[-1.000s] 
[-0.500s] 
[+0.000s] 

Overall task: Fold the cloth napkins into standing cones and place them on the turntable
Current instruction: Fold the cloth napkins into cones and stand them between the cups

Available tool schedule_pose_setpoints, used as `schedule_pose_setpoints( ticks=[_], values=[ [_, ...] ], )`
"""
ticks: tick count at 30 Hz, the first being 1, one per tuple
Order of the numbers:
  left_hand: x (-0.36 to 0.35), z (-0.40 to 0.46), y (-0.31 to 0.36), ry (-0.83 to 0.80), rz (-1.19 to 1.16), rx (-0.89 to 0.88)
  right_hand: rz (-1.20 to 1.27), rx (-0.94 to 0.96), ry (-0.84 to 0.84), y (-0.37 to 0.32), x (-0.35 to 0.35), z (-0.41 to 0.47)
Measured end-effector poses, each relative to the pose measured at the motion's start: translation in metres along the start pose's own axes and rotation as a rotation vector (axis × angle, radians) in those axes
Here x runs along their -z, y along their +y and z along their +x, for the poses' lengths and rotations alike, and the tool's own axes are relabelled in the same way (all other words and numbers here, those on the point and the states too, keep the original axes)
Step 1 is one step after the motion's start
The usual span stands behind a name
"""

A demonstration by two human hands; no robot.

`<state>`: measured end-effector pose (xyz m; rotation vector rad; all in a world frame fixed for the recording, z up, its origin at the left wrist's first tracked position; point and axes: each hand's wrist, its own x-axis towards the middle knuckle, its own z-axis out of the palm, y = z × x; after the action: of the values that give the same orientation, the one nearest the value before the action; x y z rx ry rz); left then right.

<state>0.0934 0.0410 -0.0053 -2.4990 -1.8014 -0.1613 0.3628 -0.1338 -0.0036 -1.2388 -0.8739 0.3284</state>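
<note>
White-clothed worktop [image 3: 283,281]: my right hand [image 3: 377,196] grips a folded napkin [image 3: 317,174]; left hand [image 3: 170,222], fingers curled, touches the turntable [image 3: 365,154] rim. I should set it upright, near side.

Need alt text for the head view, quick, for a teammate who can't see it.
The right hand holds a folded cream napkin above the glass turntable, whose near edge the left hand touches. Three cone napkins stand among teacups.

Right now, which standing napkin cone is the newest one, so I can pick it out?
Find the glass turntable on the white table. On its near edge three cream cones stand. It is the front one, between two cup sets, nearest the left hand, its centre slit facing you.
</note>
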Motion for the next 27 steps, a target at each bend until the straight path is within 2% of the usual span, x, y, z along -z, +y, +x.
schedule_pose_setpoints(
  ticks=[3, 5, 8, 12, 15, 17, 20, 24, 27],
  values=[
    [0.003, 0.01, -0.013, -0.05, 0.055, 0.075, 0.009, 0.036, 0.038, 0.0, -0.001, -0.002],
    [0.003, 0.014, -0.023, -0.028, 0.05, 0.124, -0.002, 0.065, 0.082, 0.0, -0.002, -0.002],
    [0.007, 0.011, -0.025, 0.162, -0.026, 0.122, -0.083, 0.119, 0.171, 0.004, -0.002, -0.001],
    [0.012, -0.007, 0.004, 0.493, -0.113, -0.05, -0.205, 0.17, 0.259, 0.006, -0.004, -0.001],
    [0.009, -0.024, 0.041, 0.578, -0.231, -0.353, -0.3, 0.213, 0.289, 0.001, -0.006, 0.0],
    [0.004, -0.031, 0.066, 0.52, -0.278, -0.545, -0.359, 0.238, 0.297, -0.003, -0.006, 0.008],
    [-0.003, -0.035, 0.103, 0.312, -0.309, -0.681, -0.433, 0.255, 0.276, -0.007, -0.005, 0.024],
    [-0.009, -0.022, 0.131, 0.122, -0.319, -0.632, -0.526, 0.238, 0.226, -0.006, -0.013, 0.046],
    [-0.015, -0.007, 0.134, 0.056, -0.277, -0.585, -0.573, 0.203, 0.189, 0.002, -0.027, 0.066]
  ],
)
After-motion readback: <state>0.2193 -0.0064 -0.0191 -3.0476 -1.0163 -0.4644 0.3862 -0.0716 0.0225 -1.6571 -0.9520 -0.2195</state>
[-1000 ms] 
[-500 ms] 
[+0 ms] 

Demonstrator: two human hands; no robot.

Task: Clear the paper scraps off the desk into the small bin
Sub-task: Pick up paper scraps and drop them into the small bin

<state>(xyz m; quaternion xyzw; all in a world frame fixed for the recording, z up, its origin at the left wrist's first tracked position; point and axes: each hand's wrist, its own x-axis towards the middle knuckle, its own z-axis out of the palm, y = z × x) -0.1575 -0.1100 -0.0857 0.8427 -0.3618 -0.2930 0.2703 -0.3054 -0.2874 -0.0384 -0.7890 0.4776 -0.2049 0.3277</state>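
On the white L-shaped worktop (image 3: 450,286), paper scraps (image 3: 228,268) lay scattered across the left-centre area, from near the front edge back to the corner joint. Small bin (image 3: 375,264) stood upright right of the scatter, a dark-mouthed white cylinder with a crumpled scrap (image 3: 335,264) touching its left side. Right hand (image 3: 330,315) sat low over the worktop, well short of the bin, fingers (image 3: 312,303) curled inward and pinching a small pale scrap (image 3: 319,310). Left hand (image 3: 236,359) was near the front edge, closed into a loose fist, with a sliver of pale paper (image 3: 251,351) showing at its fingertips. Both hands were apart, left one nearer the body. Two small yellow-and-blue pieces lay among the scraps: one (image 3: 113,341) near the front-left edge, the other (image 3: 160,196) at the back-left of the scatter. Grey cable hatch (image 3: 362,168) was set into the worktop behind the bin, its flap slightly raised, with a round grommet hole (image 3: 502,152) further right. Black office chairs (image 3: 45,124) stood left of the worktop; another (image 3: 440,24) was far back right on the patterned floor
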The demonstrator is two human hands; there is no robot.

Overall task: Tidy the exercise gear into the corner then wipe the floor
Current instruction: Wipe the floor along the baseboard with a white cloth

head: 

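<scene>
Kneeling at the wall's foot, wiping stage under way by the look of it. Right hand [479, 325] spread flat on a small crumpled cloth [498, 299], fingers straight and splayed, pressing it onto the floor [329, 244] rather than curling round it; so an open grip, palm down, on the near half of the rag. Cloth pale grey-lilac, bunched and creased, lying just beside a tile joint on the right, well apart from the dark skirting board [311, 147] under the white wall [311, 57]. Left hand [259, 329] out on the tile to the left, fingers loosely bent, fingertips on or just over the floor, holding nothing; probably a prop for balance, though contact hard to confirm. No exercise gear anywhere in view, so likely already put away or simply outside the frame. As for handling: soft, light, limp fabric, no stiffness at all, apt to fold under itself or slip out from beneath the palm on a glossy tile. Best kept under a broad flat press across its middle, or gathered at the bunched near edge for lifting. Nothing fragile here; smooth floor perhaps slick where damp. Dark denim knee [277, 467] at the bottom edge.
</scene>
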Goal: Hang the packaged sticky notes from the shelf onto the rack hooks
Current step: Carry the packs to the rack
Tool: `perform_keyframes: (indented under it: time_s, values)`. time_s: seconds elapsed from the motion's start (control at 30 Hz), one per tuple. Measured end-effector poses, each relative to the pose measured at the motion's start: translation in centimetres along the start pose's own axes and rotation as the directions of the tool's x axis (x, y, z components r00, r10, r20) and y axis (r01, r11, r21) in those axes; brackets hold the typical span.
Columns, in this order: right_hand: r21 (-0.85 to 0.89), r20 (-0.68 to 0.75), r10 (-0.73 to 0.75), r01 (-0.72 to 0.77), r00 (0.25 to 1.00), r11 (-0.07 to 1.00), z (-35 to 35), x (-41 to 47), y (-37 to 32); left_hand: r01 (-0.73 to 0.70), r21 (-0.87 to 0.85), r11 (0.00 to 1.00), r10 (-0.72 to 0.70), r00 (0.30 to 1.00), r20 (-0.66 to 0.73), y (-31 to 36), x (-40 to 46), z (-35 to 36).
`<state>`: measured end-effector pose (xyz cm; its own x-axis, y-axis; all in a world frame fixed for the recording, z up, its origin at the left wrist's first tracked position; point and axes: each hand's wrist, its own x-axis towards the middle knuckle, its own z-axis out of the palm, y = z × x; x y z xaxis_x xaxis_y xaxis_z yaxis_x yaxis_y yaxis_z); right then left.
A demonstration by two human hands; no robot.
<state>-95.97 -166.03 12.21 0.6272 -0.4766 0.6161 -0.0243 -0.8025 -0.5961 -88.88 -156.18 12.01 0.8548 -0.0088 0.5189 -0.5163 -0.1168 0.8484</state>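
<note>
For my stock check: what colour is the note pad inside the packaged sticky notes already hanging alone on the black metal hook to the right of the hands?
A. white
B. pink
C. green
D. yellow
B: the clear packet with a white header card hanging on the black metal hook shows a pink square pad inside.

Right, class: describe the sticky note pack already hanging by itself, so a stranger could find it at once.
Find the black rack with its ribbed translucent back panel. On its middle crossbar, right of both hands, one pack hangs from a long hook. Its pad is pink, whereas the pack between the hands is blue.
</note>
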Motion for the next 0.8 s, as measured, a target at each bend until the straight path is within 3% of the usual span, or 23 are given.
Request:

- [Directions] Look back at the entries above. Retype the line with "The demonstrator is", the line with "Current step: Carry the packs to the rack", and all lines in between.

- [Output of the task]
The demonstrator is two human hands; there is no robot.

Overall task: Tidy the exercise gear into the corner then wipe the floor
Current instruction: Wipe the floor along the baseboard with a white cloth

head: 

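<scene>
Kneeling at the wall's foot, wiping stage under way by the look of it. Right hand [479, 325] spread flat on a small crumpled cloth [498, 299], fingers straight and splayed, pressing it onto the floor [329, 244] rather than curling round it; so an open grip, palm down, on the near half of the rag. Cloth pale grey-lilac, bunched and creased, lying just beside a tile joint on the right, well apart from the dark skirting board [311, 147] under the white wall [311, 57]. Left hand [259, 329] out on the tile to the left, fingers loosely bent, fingertips on or just over the floor, holding nothing; probably a prop for balance, though contact hard to confirm. No exercise gear anywhere in view, so likely already put away or simply outside the frame. As for handling: soft, light, limp fabric, no stiffness at all, apt to fold under itself or slip out from beneath the palm on a glossy tile. Best kept under a broad flat press across its middle, or gathered at the bunched near edge for lifting. Nothing fragile here; smooth floor perhaps slick where damp. Dark denim knee [277, 467] at the bottom edge.
</scene>
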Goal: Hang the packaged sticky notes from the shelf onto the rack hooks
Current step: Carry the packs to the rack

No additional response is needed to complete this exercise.